Clorinde, ma colocataire (41)


On a frappé.
J’ai jeté un coup d’œil sur le réveil. Huit heures. Qui ça pouvait bien être ?
On a insisté.
– Clorinde…
– Quoi ?
Elle était couchée sur le flanc, couette rabattue jusqu’au pied du lit, vêtue en tout et pour tout d’une petite culotte blanche.
– On frappe.
– Ben, allez ouvrir ! Qu’est-ce vous attendez ?
D’une voix empâtée.
C’était un type en peignoir bleu, la serviette de bains sur l’épaule, la trousse de toilette à la main.
– Excusez-moi ! Je suis le voisin à gauche. Elle est pas là la jeune femme ?
J’ai chuchoté.
– Elle dort.
Il a chuchoté aussi.
– Non, parce que je l’ai vue hier. Et elle m’a proposé de venir me laver si je voulais. Comme ma douche est en panne.
– Ben, allez-y ! Mais faites pas de bruit. La réveillez pas !
Un doigt sur les lèvres, il m’a fait signe que oui… Oui… Bien sûr.
Elle n’avait pas changé de position.
Il a tiré sur lui la porte de la salle de bains. L’eau a giclé.

Je suis allé la rejoindre.
– Il m’a regardée ? En passant. Il m’a regardée ?
– Ah, ben ça !
– Appuyé ?
– Encore assez. Mais pas trop quand même. Parce que j’étais là, mais sinon…
– Et si ça se trouve, il est en train de se branler comme un furieux, là, à côté, en pensant à ce qu’il vient de voir.
– Possible, oui.
– Plus que probable, vous voulez dire.
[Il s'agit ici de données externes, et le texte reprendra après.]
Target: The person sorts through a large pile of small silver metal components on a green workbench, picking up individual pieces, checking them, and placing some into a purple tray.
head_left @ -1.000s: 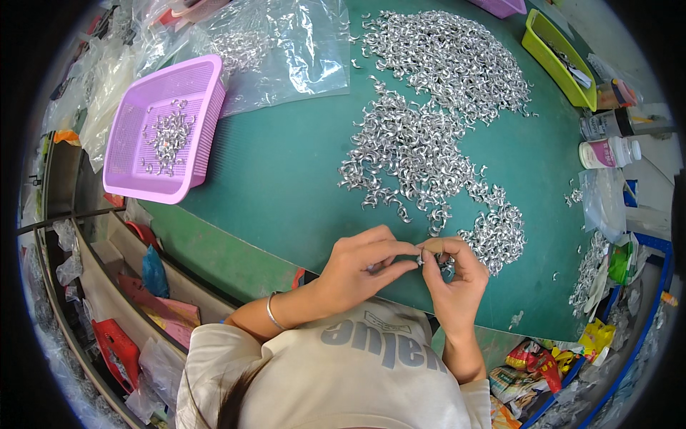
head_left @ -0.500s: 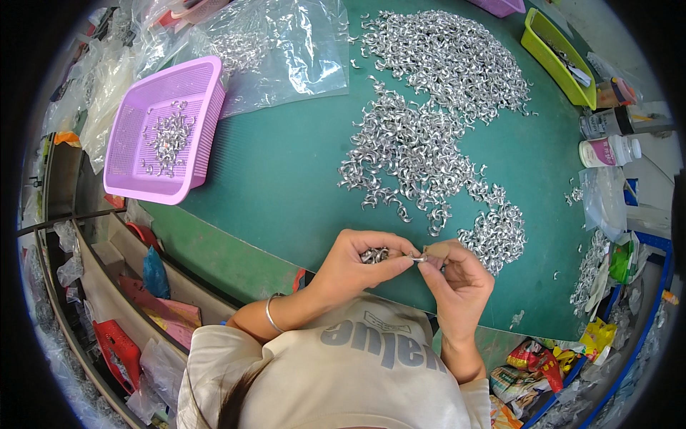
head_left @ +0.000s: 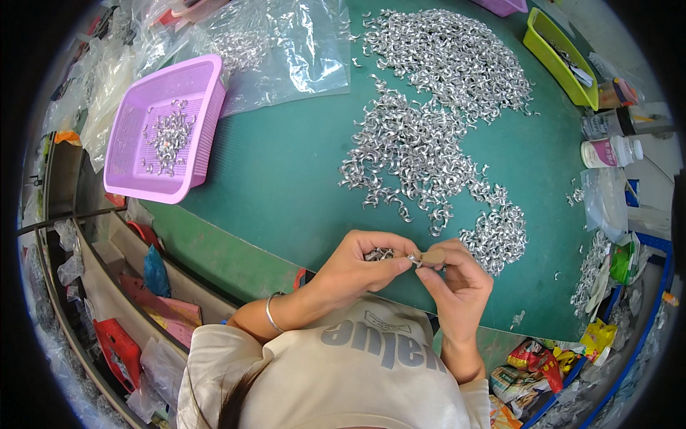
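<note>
Your left hand [head_left: 361, 270] curls closed around some metal bits [head_left: 379, 254], thumb and forefinger pinching a small piece [head_left: 414, 260] — over the green table [head_left: 286, 214]'s near edge. Your right hand [head_left: 463, 277] bends in to meet it — can't tell whether it grips. Small pile [head_left: 498, 239] just beyond.

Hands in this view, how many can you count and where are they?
2. The left hand, holding small metal pieces, is by the near edge of the green table. The right hand is just right of it. Both show clearly.
</note>
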A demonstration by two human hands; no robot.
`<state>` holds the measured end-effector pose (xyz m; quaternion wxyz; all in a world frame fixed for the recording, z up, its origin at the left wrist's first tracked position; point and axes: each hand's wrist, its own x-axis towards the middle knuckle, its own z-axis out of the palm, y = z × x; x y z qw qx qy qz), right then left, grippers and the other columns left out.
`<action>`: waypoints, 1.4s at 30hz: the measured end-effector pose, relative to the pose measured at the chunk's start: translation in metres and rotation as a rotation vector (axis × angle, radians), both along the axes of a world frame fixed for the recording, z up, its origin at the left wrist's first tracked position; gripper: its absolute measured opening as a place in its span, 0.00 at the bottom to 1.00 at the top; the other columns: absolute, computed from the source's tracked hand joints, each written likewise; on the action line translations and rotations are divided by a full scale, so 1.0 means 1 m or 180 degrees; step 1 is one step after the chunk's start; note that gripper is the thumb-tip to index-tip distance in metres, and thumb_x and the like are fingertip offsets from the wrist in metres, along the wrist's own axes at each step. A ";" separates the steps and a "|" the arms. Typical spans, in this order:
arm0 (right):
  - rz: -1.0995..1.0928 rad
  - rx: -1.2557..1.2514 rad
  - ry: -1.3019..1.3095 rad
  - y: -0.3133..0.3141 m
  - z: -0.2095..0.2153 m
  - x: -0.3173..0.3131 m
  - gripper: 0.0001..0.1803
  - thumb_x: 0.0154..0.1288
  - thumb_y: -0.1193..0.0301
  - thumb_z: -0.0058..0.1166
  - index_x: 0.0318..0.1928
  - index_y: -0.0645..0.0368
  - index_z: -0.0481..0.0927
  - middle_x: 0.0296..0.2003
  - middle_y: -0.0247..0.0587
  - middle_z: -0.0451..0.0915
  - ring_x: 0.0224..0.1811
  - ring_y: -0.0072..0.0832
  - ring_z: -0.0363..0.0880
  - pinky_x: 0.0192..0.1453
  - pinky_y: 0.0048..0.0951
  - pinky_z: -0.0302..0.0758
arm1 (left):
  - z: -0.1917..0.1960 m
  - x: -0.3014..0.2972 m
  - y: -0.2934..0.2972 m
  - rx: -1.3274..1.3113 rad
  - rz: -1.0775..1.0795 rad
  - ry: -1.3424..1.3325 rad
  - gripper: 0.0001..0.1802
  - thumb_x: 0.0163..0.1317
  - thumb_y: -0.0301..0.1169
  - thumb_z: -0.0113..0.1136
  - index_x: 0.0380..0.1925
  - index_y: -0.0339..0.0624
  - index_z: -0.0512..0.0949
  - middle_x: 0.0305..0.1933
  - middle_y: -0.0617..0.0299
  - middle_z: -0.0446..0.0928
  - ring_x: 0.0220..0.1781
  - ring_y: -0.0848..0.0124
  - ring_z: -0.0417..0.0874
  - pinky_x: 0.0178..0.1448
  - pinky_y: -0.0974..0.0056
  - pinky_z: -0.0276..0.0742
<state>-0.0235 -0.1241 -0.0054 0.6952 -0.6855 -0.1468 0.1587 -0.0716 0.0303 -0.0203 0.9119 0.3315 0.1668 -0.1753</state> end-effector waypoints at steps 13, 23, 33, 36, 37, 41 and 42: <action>0.0041 -0.0245 -0.0268 0.001 0.007 -0.001 0.11 0.41 0.87 0.60 0.30 0.68 0.77 0.29 0.41 0.76 0.32 0.28 0.71 0.35 0.24 0.67 | 0.004 0.000 0.000 0.0180 0.0068 -0.0067 0.09 0.54 0.24 0.58 0.35 0.31 0.76 0.21 0.69 0.69 0.17 0.86 0.60 0.18 0.77 0.50; 0.0095 -0.0148 -0.0559 0.002 0.008 -0.002 0.10 0.42 0.85 0.60 0.30 0.68 0.77 0.30 0.43 0.77 0.31 0.29 0.72 0.35 0.24 0.67 | -0.001 -0.003 -0.003 0.1331 0.0375 -0.0875 0.07 0.52 0.22 0.57 0.33 0.32 0.76 0.21 0.67 0.69 0.18 0.83 0.62 0.20 0.77 0.52; -0.0188 -0.0894 -0.0534 0.005 -0.014 0.004 0.09 0.47 0.84 0.55 0.32 0.65 0.77 0.30 0.37 0.78 0.31 0.25 0.72 0.31 0.21 0.64 | -0.005 -0.008 0.007 0.0128 0.0252 -0.0206 0.05 0.56 0.24 0.54 0.32 0.33 0.73 0.18 0.72 0.63 0.16 0.86 0.56 0.19 0.76 0.47; 0.0022 -0.0329 -0.0436 0.009 -0.001 -0.002 0.10 0.45 0.84 0.58 0.32 0.67 0.77 0.29 0.42 0.77 0.32 0.28 0.72 0.33 0.23 0.67 | 0.001 -0.006 0.007 0.0263 0.0209 -0.0280 0.05 0.56 0.24 0.53 0.33 0.34 0.75 0.20 0.74 0.65 0.18 0.88 0.58 0.19 0.78 0.49; 0.0073 -0.0202 -0.0460 0.011 0.002 -0.004 0.10 0.45 0.84 0.58 0.32 0.68 0.77 0.29 0.43 0.77 0.32 0.28 0.72 0.34 0.24 0.67 | 0.004 -0.006 0.008 0.0327 0.0161 -0.0276 0.05 0.56 0.24 0.54 0.32 0.34 0.75 0.20 0.74 0.66 0.19 0.87 0.59 0.20 0.78 0.51; 0.0056 -0.0239 -0.0731 0.010 0.007 -0.005 0.12 0.41 0.86 0.60 0.31 0.71 0.76 0.29 0.45 0.76 0.30 0.31 0.72 0.34 0.26 0.68 | 0.005 -0.003 0.011 0.1119 0.0073 -0.0762 0.05 0.54 0.23 0.56 0.31 0.35 0.77 0.22 0.72 0.69 0.24 0.87 0.64 0.27 0.79 0.59; 0.0038 -0.0258 -0.0806 0.010 0.007 -0.005 0.12 0.41 0.86 0.60 0.31 0.71 0.76 0.29 0.45 0.76 0.30 0.32 0.71 0.33 0.26 0.68 | 0.005 -0.002 0.011 0.1157 0.0093 -0.0844 0.05 0.53 0.23 0.56 0.31 0.35 0.77 0.22 0.72 0.69 0.25 0.87 0.65 0.28 0.78 0.60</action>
Et même, quasiment certain. J’aime bien. Comment elle est sa queue, vous croyez ?
– Qu’est-ce que tu veux que j’en sache ?
– Ben, allez voir ! Trouvez un prétexte, je sais pas, moi !
– Que je…
Elle a éclaté de rire.
– Vous verriez votre tête ! Vous êtes vraiment trop drôle.
Elle s’est levée.
– Bon, mais que je m’habille quand même ! Avant qu’il sorte. Qu’il aille pas s’imaginer des trucs. Parce que tout-à-l’heure j’étais censée dormir, mais maintenant…
– Tu m’en avais pas parlé de ce type…
– Entre la Mégane de la pétanque, son mari, Alexandra, et tout et tout, ça m’était complètement sorti de la tête. Oh, mais c’est tout bête, hein ! On s’est trouvés en même temps sur le palier. Il sortait de chez lui. Je rentrais. On a un peu discuté. Il m’a dit qu’il était embêté parce que sa douche marchait plus, que le plombier était débordé, qu’il allait venir, oui, mais quand ? Je lui ai proposé d’utiliser la mienne, du coup, en attendant. Et puis voilà !
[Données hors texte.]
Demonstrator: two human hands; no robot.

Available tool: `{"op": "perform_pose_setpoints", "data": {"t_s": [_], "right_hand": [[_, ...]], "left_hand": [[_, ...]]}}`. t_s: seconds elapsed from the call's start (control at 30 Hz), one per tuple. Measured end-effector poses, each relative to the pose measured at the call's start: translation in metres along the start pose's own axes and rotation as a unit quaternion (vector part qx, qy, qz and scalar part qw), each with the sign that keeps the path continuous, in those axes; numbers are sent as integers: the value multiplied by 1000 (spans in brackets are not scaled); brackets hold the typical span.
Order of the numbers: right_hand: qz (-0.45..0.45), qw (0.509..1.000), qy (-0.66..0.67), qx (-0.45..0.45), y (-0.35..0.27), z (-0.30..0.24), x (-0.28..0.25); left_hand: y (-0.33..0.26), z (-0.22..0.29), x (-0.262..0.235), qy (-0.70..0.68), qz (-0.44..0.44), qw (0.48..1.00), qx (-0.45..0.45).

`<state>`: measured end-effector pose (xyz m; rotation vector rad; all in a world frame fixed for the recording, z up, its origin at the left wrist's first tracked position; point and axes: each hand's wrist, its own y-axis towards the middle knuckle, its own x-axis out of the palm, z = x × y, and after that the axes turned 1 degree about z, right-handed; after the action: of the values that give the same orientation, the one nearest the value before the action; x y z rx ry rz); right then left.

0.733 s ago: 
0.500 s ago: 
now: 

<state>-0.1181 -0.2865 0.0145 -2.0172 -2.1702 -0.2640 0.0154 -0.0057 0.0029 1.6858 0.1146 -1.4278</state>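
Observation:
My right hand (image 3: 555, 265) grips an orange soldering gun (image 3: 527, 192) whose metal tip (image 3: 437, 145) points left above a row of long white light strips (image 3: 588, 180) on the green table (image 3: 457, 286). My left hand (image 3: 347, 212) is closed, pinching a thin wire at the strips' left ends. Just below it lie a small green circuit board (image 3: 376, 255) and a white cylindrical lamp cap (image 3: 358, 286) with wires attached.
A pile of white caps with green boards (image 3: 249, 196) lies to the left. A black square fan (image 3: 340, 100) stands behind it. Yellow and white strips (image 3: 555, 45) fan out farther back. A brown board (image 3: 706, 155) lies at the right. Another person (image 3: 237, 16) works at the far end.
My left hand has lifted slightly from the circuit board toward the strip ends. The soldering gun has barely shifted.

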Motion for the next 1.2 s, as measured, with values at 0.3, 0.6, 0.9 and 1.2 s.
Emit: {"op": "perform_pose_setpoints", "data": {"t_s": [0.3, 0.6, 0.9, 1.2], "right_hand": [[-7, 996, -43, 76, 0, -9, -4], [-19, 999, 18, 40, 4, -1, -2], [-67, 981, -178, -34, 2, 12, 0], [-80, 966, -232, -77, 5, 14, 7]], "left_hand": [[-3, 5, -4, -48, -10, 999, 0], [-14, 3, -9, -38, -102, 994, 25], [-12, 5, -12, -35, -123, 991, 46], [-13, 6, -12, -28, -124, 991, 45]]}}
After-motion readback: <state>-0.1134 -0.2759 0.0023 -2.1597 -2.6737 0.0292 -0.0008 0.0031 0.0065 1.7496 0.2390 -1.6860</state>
Elle a boutonné son pantalon.
– Cela étant, que sa douche soit HS, je suis loin d’en être convaincue, mais bon…

Il a fait sa réapparition.
– Hou ! Ça fait du bien…
Elle lui a proposé un café.
– Non, merci. Désolé. Faut que j’y aille. Je suis déjà à la bourre. Une autre fois…
– En tout cas, hésitez pas, hein ! Revenez quand vous voulez.
– Oui. Merci. C’est gentil. C’est très gentil.